There will be two phases to this trial.
Phase I:
In the first phase we will determine the optimal duration of CPAP that is effective as a controller therapy in asthma. Up to 9 participants will complete this this phase.
Phase II:
The 2nd phase will be a randomized double-blinded controlled trial of Sham CPAP versus CPAP 10 (using the duration of CPAP determined in phase I) as a controller therapy for asthma, and also to determine the effect o airway reactivity in healthy people with a BMI 30 kg/m2 and above. Twenty people with asthma and twenty controls will complete this phase.
Condition or disease | Intervention/treatment | Phase |
---|---|---|
Asthma | Device: CPAP | Phase 1 Phase 2 |
The effect of 10 versus 0 cmH2O CPAP on airways responsiveness to inhaled methacholine will be studied using an adaptive "3+3" phase I/II study design.
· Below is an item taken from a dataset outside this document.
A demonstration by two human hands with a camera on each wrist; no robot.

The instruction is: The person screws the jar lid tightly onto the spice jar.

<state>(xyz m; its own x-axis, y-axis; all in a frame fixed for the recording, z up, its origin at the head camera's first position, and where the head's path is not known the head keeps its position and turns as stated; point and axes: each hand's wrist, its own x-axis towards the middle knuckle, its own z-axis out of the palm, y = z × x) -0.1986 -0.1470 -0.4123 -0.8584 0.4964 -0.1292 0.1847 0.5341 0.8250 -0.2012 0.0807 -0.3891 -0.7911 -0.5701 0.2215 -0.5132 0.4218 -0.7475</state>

Dose Titration Phase (phase I):
The efficacy of 8 hours of CPAP on airway responsiveness will be tested in three subjects.
Efficacy will be defined as a 25% improvement in the impedance response to methacholine in all three subjects. If this occurs in all subjects, shorter durations of CPAP will be studied (4 hours then one hour).
Conversely, if "dose escalation" is required, 3 nights, then 7 nights of CPAP will be studied.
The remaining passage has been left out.